Parallelization
Parallelization spawns multiple independent tasks at the same time and aggregates results before continuing. Inside an agent loop, this typically means running several tool calls concurrently when they don’t depend on each other. At a system level, it can mean running the same input through multiple evaluators and picking the best (or majority) result.
Hatchet distributes child runs across all running workers where the task is registered. The parent’s slot is freed while children execute, so you don’t hold resources during parallel work.
There are two common variants:
- Sectioning: different tasks handle different concerns in parallel (e.g., content generation + safety check).

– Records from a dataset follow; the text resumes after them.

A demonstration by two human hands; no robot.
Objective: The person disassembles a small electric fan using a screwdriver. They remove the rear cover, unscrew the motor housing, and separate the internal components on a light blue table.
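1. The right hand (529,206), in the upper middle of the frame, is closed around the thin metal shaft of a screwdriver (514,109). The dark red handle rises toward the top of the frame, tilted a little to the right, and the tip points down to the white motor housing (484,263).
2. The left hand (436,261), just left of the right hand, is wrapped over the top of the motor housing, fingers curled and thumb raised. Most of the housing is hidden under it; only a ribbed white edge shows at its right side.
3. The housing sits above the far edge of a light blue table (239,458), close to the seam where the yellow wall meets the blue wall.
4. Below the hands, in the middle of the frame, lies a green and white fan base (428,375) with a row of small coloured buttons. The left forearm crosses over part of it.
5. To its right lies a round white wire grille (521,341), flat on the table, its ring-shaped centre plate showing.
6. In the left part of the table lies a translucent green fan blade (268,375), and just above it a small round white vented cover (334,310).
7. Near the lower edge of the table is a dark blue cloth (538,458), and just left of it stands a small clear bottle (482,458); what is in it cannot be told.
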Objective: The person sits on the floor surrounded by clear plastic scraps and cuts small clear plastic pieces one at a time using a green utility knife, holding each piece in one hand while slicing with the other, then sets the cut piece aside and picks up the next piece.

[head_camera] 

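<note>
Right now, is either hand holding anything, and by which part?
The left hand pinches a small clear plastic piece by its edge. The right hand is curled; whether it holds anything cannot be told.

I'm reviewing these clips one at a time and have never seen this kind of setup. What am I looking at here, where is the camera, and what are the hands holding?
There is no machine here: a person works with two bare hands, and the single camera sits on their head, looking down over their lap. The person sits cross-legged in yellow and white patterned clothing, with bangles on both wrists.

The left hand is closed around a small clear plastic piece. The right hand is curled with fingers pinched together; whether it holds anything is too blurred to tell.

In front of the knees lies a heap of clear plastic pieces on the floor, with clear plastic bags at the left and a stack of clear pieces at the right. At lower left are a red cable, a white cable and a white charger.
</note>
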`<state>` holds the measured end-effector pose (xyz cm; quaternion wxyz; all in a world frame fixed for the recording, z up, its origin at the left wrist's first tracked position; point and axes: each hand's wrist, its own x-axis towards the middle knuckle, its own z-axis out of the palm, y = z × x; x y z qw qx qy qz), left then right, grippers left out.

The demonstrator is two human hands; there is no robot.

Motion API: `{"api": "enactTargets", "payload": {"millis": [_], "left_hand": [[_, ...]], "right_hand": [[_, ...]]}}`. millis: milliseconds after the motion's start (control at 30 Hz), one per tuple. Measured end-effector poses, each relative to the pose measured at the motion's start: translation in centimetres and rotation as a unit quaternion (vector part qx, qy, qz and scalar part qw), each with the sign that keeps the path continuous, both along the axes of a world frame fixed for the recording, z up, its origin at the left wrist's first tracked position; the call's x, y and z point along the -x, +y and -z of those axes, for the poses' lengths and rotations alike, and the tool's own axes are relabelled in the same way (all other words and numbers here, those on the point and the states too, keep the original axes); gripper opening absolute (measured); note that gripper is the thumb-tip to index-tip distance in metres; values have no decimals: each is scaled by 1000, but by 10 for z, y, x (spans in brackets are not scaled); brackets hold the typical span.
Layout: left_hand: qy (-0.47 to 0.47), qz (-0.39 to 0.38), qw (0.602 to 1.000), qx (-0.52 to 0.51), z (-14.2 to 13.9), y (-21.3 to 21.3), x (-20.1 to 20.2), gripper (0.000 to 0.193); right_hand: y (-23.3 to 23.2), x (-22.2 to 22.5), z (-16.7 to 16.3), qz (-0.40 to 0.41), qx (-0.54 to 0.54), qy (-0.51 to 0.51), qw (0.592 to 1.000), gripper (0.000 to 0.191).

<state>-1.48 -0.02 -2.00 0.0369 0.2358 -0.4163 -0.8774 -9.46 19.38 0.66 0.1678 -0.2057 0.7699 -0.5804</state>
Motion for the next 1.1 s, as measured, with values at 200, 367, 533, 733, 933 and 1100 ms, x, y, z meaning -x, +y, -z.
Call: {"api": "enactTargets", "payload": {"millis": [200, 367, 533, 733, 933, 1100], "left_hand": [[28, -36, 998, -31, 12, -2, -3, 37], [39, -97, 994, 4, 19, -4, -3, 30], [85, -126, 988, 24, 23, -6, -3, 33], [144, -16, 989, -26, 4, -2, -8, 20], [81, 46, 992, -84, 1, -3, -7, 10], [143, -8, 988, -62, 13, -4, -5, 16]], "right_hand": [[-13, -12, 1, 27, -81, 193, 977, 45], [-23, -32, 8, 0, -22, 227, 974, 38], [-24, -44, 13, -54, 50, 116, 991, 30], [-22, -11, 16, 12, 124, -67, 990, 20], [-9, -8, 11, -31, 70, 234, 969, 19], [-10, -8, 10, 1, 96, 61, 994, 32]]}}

- Voting: the same task runs N times and results are aggregated by majority vote or best score.
When to use
| Scenario | Fit |
|---|---|
| Agent calls 3 independent APIs (weather, news, stock) | Good: no dependencies between calls, latency drops to max of the three |
| Content generation + safety guardrail in parallel | Good: sectioning, both run at once, block if unsafe |
| Multiple evaluators vote on content quality | Good: voting, aggregate for more reliable decisions |
| Processing a batch of items (100+ documents) | Good: see Batch Processing for large-scale fanout |
| Steps depend on each other (output of A feeds B) | Skip: run sequentially |
| Provider rate limits are tight | Careful: parallel calls may hit limits; use Rate Limits |
How it maps to Hatchet
The parent task spawns children via child spawning. Each child runs on any available worker. The parent’s slot is evicted while children execute, so you’re not holding resources during the parallel work. When all children complete, the parent resumes and aggregates.
Step-by-step walkthrough
Define the parallel tasks
Create separate tasks for each concern. These run independently and can be composed in different patterns.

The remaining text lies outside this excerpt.